Task item » Reproduce the listing in full. Keep every character unchanged.

********

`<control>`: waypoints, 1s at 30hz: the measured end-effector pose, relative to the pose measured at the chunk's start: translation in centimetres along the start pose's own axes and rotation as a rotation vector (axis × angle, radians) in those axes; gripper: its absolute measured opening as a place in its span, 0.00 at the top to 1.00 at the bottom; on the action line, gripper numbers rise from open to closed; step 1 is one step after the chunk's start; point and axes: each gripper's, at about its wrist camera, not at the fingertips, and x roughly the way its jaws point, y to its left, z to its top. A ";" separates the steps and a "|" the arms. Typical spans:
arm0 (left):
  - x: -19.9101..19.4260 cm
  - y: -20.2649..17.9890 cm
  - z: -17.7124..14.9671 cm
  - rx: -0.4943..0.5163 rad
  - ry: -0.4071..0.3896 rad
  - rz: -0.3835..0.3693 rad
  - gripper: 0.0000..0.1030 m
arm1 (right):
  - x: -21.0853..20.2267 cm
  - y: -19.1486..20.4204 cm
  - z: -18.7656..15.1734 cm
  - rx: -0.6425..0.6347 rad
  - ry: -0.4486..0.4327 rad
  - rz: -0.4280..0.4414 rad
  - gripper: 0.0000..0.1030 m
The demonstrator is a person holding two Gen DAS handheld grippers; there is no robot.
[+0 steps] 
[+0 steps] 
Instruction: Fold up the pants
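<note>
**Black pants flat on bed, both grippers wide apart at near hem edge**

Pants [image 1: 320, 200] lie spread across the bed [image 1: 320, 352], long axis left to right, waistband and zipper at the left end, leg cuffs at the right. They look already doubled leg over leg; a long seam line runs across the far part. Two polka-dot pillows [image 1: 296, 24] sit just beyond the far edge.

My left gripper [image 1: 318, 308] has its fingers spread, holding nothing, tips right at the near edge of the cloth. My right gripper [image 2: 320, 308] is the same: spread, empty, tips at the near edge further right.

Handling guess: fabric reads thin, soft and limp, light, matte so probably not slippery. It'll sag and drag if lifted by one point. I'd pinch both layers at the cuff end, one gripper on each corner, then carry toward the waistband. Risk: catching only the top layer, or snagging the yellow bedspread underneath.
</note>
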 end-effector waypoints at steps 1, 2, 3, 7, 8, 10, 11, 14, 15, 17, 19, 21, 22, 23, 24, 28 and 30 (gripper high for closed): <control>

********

Expected output »
`<control>`: waypoints, 1s at 30hz: the measured end-effector pose, relative to the pose measured at the chunk's start: translation in centimetres along the start pose's own axes and rotation as a rotation vector (axis × angle, radians) in those axes; gripper: its absolute measured opening as a place in its span, 0.00 at the top to 1.00 at the bottom; on the action line, gripper numbers rise from open to closed; step 1 is one step after the chunk's start; point and axes: each gripper's, at about its wrist camera, not at the fingertips, and x roughly the way its jaws point, y to its left, z to its top. A ";" separates the steps and a "|" the arms. Typical spans:
arm0 (left):
  - x: -19.9101..19.4260 cm
  - y: -20.2649..17.9890 cm
  - z: -17.7124..14.9671 cm
  - rx: -0.4943..0.5163 rad
  - ry: -0.4071..0.3896 rad
  - rz: -0.3835..0.3693 rad
  - gripper: 0.0000..0.1030 m
arm1 (right):
  - x: -21.0853..20.2267 cm
  - y: -19.1486..20.4204 cm
  - z: -18.7656..15.1734 cm
  - rx: -0.6425..0.6347 rad
  - ry: -0.4486..0.4327 rad
  - rz: -0.4280..0.4414 rad
  - gripper: 0.0000..0.1030 m
The demonstrator is a person holding two Gen DAS handheld grippers; there is no robot.
[+0 steps] 
[+0 steps] 
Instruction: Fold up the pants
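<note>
**Black pants flat on bed, both grippers wide apart at near hem edge**

Pants [image 1: 320, 200] lie spread across the bed [image 1: 320, 352], long axis left to right, waistband and zipper at the left end, leg cuffs at the right. They look already doubled leg over leg; a long seam line runs across the far part. Two polka-dot pillows [image 1: 296, 24] sit just beyond the far edge.

My left gripper [image 1: 318, 308] has its fingers spread, holding nothing, tips right at the near edge of the cloth. My right gripper [image 2: 320, 308] is the same: spread, empty, tips at the near edge further right.

Handling guess: fabric reads thin, soft and limp, light, matte so probably not slippery. It'll sag and drag if lifted by one point. I'd pinch both layers at the cuff end, one gripper on each corner, then carry toward the waistband. Risk: catching only the top layer, or snagging the yellow bedspread underneath.
</note>
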 end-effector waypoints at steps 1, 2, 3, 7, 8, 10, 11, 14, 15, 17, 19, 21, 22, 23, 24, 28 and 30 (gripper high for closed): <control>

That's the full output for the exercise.